◆ **Records contained in a dataset**
┄┄┄┄┄┄┄┄┄┄

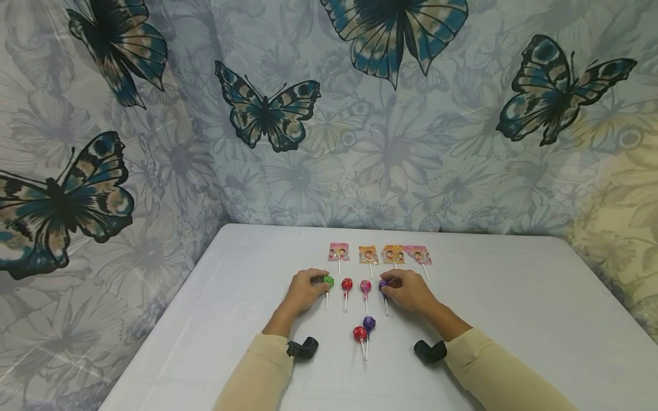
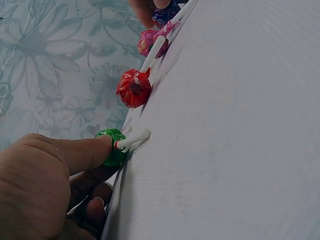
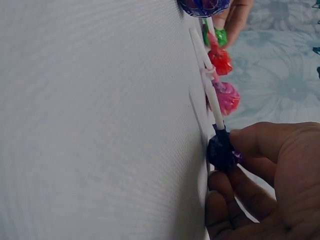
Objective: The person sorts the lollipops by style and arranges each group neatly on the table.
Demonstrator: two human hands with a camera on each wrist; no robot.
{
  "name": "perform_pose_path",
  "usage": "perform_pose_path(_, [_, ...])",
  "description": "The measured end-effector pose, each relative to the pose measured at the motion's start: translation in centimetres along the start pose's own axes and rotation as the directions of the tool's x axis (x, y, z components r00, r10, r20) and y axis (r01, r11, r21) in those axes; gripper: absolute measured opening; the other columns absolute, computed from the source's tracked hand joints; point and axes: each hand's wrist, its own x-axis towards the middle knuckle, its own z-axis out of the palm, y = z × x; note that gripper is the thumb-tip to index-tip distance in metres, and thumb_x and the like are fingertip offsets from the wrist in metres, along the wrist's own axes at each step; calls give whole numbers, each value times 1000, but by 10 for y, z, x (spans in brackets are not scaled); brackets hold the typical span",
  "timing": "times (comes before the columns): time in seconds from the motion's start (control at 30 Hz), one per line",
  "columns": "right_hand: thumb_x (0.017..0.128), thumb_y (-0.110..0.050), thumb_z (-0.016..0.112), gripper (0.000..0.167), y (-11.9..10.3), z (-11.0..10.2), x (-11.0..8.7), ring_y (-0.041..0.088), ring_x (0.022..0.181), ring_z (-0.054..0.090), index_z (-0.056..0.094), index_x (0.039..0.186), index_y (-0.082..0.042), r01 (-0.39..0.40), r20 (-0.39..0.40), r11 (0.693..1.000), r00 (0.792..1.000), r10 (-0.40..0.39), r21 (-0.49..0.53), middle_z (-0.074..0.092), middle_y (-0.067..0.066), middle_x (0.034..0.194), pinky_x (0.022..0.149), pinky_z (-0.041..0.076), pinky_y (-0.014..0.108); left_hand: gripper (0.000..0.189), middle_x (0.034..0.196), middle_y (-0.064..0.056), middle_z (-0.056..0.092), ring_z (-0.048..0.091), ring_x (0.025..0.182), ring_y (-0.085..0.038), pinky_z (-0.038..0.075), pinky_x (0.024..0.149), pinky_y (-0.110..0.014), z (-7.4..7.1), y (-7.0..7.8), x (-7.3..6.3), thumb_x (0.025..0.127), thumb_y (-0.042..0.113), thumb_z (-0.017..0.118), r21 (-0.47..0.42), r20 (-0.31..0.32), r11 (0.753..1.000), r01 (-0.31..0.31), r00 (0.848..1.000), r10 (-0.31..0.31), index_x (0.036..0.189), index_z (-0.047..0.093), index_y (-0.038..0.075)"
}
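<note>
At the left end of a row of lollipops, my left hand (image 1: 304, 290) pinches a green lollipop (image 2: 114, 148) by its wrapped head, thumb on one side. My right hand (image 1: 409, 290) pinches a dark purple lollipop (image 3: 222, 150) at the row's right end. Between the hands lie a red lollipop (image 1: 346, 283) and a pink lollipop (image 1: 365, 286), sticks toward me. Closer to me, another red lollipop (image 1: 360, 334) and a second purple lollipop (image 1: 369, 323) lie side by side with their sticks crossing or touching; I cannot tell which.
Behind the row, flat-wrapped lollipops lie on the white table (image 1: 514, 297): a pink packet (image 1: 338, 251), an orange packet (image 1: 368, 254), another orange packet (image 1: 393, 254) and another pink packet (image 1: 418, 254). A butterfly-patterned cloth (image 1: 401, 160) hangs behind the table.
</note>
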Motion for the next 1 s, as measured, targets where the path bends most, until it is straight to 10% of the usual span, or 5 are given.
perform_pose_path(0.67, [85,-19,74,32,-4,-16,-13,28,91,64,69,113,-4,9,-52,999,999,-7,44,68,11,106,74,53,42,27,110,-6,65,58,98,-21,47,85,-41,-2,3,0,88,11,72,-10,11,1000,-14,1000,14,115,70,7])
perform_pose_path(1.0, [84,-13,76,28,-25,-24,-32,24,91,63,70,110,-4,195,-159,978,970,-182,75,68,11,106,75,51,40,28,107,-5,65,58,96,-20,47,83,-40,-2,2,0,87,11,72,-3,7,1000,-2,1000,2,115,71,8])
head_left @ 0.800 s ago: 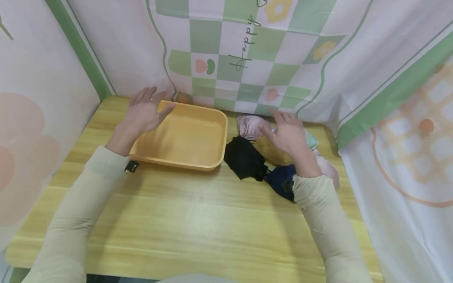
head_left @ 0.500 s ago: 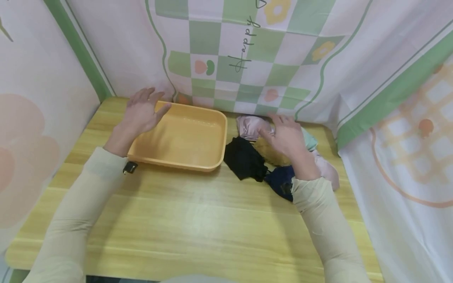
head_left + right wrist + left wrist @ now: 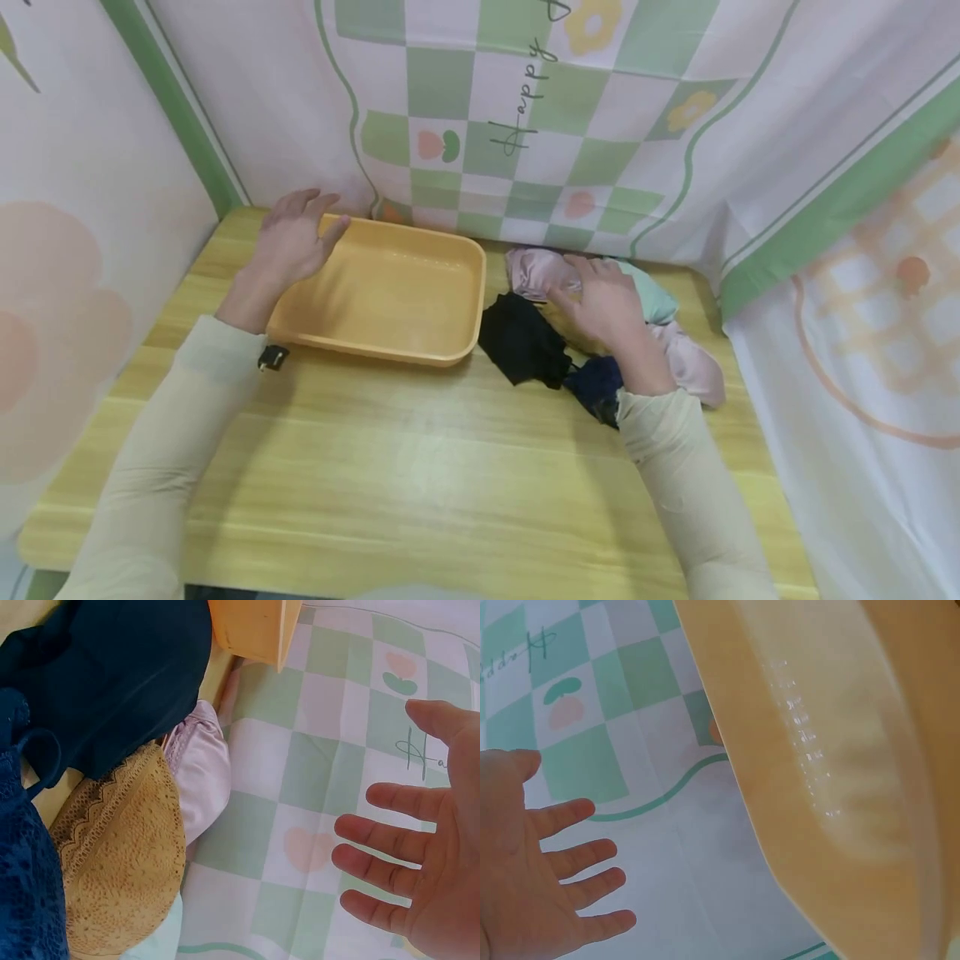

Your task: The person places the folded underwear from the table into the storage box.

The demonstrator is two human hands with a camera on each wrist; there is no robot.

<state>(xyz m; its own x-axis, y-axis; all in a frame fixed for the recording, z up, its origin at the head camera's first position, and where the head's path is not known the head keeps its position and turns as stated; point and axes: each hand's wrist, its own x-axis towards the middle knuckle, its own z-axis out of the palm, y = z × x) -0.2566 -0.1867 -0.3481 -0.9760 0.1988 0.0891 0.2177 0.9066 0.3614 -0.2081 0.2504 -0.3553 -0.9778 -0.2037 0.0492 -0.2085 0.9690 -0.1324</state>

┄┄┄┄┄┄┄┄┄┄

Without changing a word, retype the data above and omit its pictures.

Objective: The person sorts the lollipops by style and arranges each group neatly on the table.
Demonstrator: two human hands with a camera on each wrist; no robot.
{
  "name": "perform_pose_path",
  "usage": "perform_pose_path(_, [_, ...])",
  "description": "The measured end-effector pose, each relative to the pose measured at the motion's start: translation in centimetres along the start pose's own axes and rotation as the directions of the tool's x axis (x, y, z components r00, r10, r20) and y axis (r01, r11, r21) in those axes; gripper: absolute measured opening; the other columns absolute, computed from the source's tracked hand joints; point and axes: each hand's wrist, its own x-axis towards the middle knuckle, its own z-axis out of the palm, y = z × x; note that gripper is the thumb-tip to index-tip distance in metres, and thumb_x and the like are fingertip offsets from the wrist in metres, along the wrist's own axes at each step; calls give whole numbers, each value times 1000, but by 10 for y, z, x (spans in brackets are not scaled); brackets hold the typical span",
  "timing": "times (comes before the columns): time in seconds from the motion's start (control at 30 Hz), one per line",
  "columns": "right_hand: thumb_x (0.017..0.128), thumb_y (-0.110..0.050), thumb_z (-0.016..0.112), gripper (0.000..0.167), y (-11.9..10.3), z (-11.0..10.2), x (-11.0..8.7), ring_y (-0.041..0.088), ring_x (0.022..0.181), ring_z (-0.054..0.090), index_z (-0.056..0.094), index_x (0.039..0.186), index_y (-0.082..0.042), r01 (-0.39..0.40), r20 (-0.39..0.40), r11 (0.693..1.000), r00 (0.792..1.000), r10 (-0.40..0.39), r21 (-0.49..0.53), middle_z (-0.074..0.092), middle_y (-0.067..0.066), middle_x (0.034..0.194), pinky_x (0.022..0.149), pinky_z (-0.041..0.076), pinky_y (-0.014..0.108); left_hand: gripper (0.000..0.189), middle_x (0.034..0.196), middle_y (-0.064..0.056), middle_z (-0.056..0.092), ring_z (-0.048..0.091), ring_x (0.025..0.182), ring_y (-0.085..0.038), pinky_z (-0.038..0.075), pinky_x (0.024..0.149), pinky_y (-0.110..0.014), z (-7.4..7.1), y (-7.0..7.8), x (-7.3..6.3), thumb_x (0.025..0.127), thumb_y (-0.042..0.113), thumb_z (-0.017..0.118), r21 (-0.47..0.42), r20 (-0.31..0.32), r11 (0.753..1.000), r01 (-0.31..0.31), r00 (0.848..1.000), r10 (-0.31..0.31), index_x (0.036..0.189), index_z (-0.047..0.093), index_y (-0.038..0.075)"
}
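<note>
At the left end of a row of lollipops, my left hand (image 1: 304, 290) pinches a green lollipop (image 2: 114, 148) by its wrapped head, thumb on one side. My right hand (image 1: 409, 290) pinches a dark purple lollipop (image 3: 222, 150) at the row's right end. Between the hands lie a red lollipop (image 1: 346, 283) and a pink lollipop (image 1: 365, 286), sticks toward me. Closer to me, another red lollipop (image 1: 360, 334) and a second purple lollipop (image 1: 369, 323) lie side by side with their sticks crossing or touching; I cannot tell which.
Behind the row, flat-wrapped lollipops lie on the white table (image 1: 514, 297): a pink packet (image 1: 338, 251), an orange packet (image 1: 368, 254), another orange packet (image 1: 393, 254) and another pink packet (image 1: 418, 254). A butterfly-patterned cloth (image 1: 401, 160) hangs behind the table.
</note>
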Motion for the next 1 s, as measured, targets where the path bends most, until it is straight to 10% of the usual span, or 5 are given.
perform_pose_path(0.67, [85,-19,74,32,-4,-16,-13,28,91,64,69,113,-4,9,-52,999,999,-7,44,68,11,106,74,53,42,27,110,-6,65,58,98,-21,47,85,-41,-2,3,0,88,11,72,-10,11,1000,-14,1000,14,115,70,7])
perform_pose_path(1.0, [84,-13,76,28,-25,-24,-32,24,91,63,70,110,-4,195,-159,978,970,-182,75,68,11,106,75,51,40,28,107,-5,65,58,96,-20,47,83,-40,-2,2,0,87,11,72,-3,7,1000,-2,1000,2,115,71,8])
head_left @ 0.800 s ago: 
head_left @ 0.500 s ago: 
head_left + right wrist + left wrist @ now: 

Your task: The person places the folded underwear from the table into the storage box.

The demonstrator is two human hands with a camera on each wrist; there is no robot.

<state>(xyz m; its own x-axis, y-axis; all in a frame fixed for the recording, z up, its origin at the head camera's first position, and where the head's path is not known the head keeps its position and turns as stated; point and axes: each hand's wrist, its own x-axis towards the middle knuckle, its own z-axis out of the palm, y = z × x) -0.2566 -0.1867 -0.3481 -0.9760 0.1988 0.0891 0.2177 0.9066 0.3614 -0.2081 0.2504 -0.3553 -0.9778 -0.2037 0.0492 -0.2085 0.9690 -0.1324</state>

Nothing else belongs in the answer.